Reconócelo, a ti también te han contado que el tabaco es social. Pues un estudio europeo acaba de cargarse ese mito: fumar aísla, y no poco, a partir de los 65.
El mito del tabaco social se cae a pedazos
El trabajo lo firma un equipo del Imperial College de Londres y se ha presentado en el Congreso de la Sociedad Respiratoria Europea (ERS) en Barcelona. Keir Philip, profesor clínico de Medicina Respiratoria en el Instituto Nacional del Corazón y los Pulmones, lo resume así: 'Si bien sabemos que fumar es perjudicial para la salud física, desconocemos sus efectos en la salud social.
Los investigadores analizaron los datos de más de 50.000 personas en 15 países europeos que participan en la Encuesta SHARE sobre Salud y Envejecimiento. Para medir la soledad utilizaron la escala de la UCLA, que puntúa la falta de compañía, la sensación de exclusión y el aislamiento.
El perfil de los participantes ya dice mucho: edad media de 67 años, un 22% fumadores y casi la mitad con más de dos enfermedades crónicas. Dos años después repitieron el cuestionario y la conclusión se mantuvo: los fumadores se sentían más solos que los no fumadores, incluso tras ajustar por edad, género y enfermedades previas. También registraron mayores aumentos de soledad con el paso del tiempo frente a los que nunca habían fumado.
El primer sospechoso es la movilidad. Fumar acelera enfermedades respiratorias y cardiovasculares que, con los años, te dejan en el sofá sin ganas ni fuerzas para salir a tomar algo. La vida social se reduce sin que te des cuenta: primero cancelas una cena, luego dejas de ir a la peluquería y al final te cuesta hasta ir al súper.
El segundo tiene que ver con las normas. Prohibido fumar en bares, en portales y en casa de tus hijos no fumadores. Al fumador le van cerrando espacios de interacción y los entornos libres de humo se vuelven menos atractivos para él. Es un círculo vicioso: el tabaco te empuja a quedarte en casa justo cuando más necesitas salir.
El investigador jefe, Keir Philip, lo deja clarísimo: 'Fumar no es social; nuestra investigación demuestra que aumenta el aislamiento social y la soledad'. Traducido a la calle: el corrillo de la puerta del bar no es una red de apoyo, es una trampa a largo plazo.
El tabaco que creías que te unía a la peña en la puerta del bar es el mismo que, con los años, te aísla.

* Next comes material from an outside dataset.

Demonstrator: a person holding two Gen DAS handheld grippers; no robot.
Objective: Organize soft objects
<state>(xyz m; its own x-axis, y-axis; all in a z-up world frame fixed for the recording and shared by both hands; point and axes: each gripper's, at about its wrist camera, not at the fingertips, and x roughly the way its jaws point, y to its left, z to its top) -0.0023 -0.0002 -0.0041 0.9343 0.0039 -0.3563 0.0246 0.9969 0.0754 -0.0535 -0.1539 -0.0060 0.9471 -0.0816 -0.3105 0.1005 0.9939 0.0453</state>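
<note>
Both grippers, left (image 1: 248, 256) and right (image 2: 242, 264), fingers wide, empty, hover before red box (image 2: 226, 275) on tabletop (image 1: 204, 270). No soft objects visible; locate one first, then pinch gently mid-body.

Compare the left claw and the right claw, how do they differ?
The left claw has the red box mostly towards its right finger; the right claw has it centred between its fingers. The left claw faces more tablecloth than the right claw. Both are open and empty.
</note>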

Por qué dejarlo puede devolverte las ganas de quedar
El estudio no vende milagros, pero la lógica es transparente: si fumar contribuye a aislarte, dejarlo te devuelve posibilidades de moverte y estar con gente. Y no solo hablamos de pulmones más limpios; hablamos de volver a tener la energía para bajar al bar sin miedo a la tos ni a las miradas. Los propios autores insisten en que difundir este mensaje es clave para ajustar el discurso público.
Además, la ciencia ya había visto el camino inverso: la soledad lleva a fumar. Ahora este trabajo da la vuelta a la tortilla y confirma que el tabaco alimenta el aislamiento, no al revés. Es un matiz que cambia el discurso: no fumas porque estés solo, te quedas solo porque fumas.
Lo que ya sabíamos de la soledad y lo que aporta este estudio
Hasta ahora, los datos ingleses sugerían que los fumadores se sentían más solos, pero podía ser cosa de la cultura británica. Lo gordo aquí es la escala: la relación se mantiene en toda Europa, con 15 países y una muestra de 50.000 personas. No es un capricho local ni una coincidencia.
Yo lo tengo claro: el tabaco ha vendido una imagen social falsa durante décadas. Si tienes más de 65, o conoces a alguien que está dejando de fumar, este estudio es un empujón más para soltar el cigarro de una vez. No solo te cuidas por dentro; también te cuidas la agenda social.
🧠 Para soltarlo en la cena
El tabaco no une, aísla: deja de fumar y verás.